**What to work on:** Output all entries precisely and leave out the pictures.

(Collected data entries)
== Segment start ==

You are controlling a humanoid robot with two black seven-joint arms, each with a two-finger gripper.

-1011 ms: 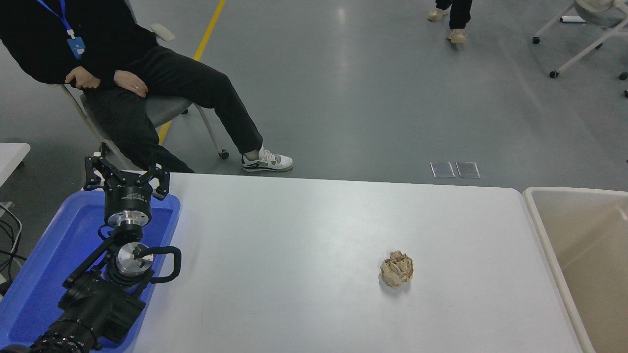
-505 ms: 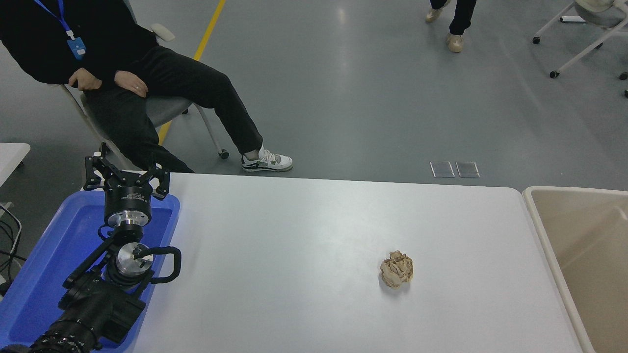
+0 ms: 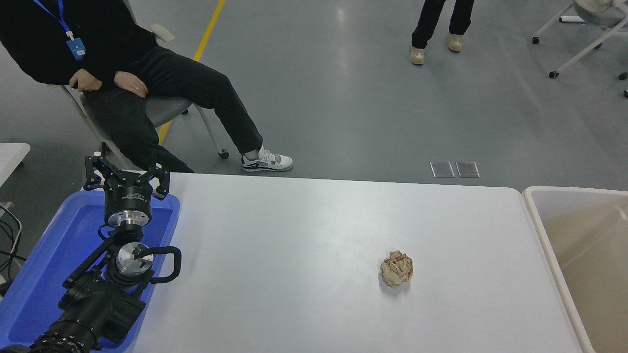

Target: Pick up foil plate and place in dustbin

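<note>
Left gripper spread wide, empty, over blue tray on white table.

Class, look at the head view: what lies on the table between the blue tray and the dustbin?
In the head view, only a crumpled paper ball lies on the white table between the blue tray and the dustbin, nearer the dustbin.

I can see only part of the dustbin; the right edge cuts it off. The blue tray is cut off at the left and partly hidden behind my left arm. The seated person and the standing person run off the top.
</note>
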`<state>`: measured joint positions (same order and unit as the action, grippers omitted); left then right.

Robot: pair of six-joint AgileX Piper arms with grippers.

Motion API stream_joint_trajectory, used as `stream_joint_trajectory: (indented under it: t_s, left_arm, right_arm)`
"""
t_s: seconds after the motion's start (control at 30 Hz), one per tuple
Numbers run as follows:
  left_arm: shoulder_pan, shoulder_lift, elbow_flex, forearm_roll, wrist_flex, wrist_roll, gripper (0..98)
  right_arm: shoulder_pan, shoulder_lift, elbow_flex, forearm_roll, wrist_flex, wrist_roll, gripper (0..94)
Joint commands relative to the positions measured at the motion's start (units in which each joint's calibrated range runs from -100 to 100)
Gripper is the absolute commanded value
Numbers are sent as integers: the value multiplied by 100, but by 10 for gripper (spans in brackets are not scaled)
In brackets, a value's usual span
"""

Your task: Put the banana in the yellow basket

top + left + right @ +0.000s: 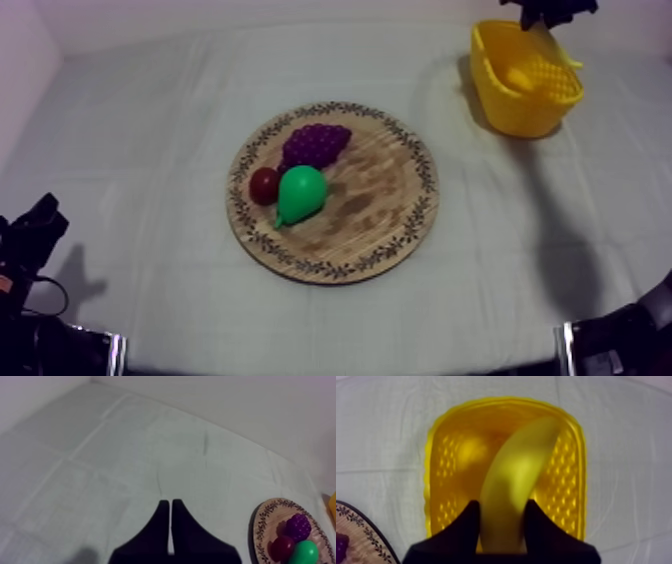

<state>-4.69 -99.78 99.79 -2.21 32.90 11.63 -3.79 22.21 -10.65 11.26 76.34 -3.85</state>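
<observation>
banana: (pixel 518 476) off the board, held in the air over the basket (pixel 436 451); one end pinched, the rest reaching out above the basket's inside.
handling: judged light, hollow toy plastic, stiff and not fragile. The smooth skin could slip or pivot in a two-finger pinch. A short drop should do no harm.
grip point: best across the thick middle, fingers square to the curve. Here the hold sits near one end, so the free end may swing.
look: plain yellow, curved, dull sheen. Close in colour to the basket, so its outline is hard to pick out.
right hand: (pixel 501 507) pinching the banana between both fingers, over the basket.
step: judged release stage; the hand only needs to spread for the banana to fall in.
basket: yellow, dimpled walls, far right of the tabletop (pixel 150 150).
board: (pixel 370 200) mid-tabletop, well apart from the basket. It carries grapes (pixel 316 143), a small red fruit (pixel 264 184) and a pear (pixel 300 193); the pear touches the small red fruit.
left hand: (pixel 170 503) fingers pressed together on nothing, low over bare tabletop, with the board off to one side.
</observation>
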Motion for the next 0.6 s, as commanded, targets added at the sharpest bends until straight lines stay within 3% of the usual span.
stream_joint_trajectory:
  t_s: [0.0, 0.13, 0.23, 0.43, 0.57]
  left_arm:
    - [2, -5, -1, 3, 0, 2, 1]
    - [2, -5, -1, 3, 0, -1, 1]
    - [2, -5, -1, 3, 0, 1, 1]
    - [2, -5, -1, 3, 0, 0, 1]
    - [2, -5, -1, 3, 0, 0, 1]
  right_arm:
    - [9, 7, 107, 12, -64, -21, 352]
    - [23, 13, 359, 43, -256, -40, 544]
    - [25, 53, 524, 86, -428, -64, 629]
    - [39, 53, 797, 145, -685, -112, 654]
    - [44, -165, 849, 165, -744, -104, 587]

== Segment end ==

**Exercise solution:**
You are controlling a humanoid robot with two black seven-joint arms, each with a two-finger gripper.

-1011 ms: 
-505 ms: 
+0 ms: 

Target: Pick up foil plate and place in dustbin

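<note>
Left gripper spread wide, empty, over blue tray on white table.

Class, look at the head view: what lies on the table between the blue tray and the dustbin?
In the head view, only a crumpled paper ball lies on the white table between the blue tray and the dustbin, nearer the dustbin.

I can see only part of the dustbin; the right edge cuts it off. The blue tray is cut off at the left and partly hidden behind my left arm. The seated person and the standing person run off the top.
</note>
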`<state>`: measured joint positions (same order and unit as the action, grippers omitted); left then right.

Robot: pair of six-joint AgileX Piper arms with grippers.

Motion API stream_joint_trajectory, used as `stream_joint_trajectory: (indented under it: t_s, left_arm, right_arm)`
"""
t_s: seconds after the motion's start (control at 30 Hz), one per tuple
Numbers run as follows:
  left_arm: shoulder_pan, shoulder_lift, elbow_flex, forearm_roll, wrist_flex, wrist_roll, gripper (0..98)
  right_arm: shoulder_pan, shoulder_lift, elbow_flex, forearm_roll, wrist_flex, wrist_roll, gripper (0..94)
Joint commands relative to the positions measured at the motion's start (units in which each joint's calibrated range runs from -100 to 100)
Gripper is the absolute commanded value
Numbers are sent as integers: the value multiplied by 100, but by 10 for gripper (spans in brackets are not scaled)
In brackets, a value's usual span
"""

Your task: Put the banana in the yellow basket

top + left + right @ +0.000s: 

<state>-4.69 -99.78 99.79 -2.21 32.90 11.63 -3.79 22.21 -10.65 11.26 76.34 -3.85</state>
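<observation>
banana: (pixel 518 476) off the board, held in the air over the basket (pixel 436 451); one end pinched, the rest reaching out above the basket's inside.
handling: judged light, hollow toy plastic, stiff and not fragile. The smooth skin could slip or pivot in a two-finger pinch. A short drop should do no harm.
grip point: best across the thick middle, fingers square to the curve. Here the hold sits near one end, so the free end may swing.
look: plain yellow, curved, dull sheen. Close in colour to the basket, so its outline is hard to pick out.
right hand: (pixel 501 507) pinching the banana between both fingers, over the basket.
step: judged release stage; the hand only needs to spread for the banana to fall in.
basket: yellow, dimpled walls, far right of the tabletop (pixel 150 150).
board: (pixel 370 200) mid-tabletop, well apart from the basket. It carries grapes (pixel 316 143), a small red fruit (pixel 264 184) and a pear (pixel 300 193); the pear touches the small red fruit.
left hand: (pixel 170 503) fingers pressed together on nothing, low over bare tabletop, with the board off to one side.
</observation>
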Motion for the next 0.6 s, as commanded, targets added at the sharpest bends until straight lines stay within 3% of the usual span.
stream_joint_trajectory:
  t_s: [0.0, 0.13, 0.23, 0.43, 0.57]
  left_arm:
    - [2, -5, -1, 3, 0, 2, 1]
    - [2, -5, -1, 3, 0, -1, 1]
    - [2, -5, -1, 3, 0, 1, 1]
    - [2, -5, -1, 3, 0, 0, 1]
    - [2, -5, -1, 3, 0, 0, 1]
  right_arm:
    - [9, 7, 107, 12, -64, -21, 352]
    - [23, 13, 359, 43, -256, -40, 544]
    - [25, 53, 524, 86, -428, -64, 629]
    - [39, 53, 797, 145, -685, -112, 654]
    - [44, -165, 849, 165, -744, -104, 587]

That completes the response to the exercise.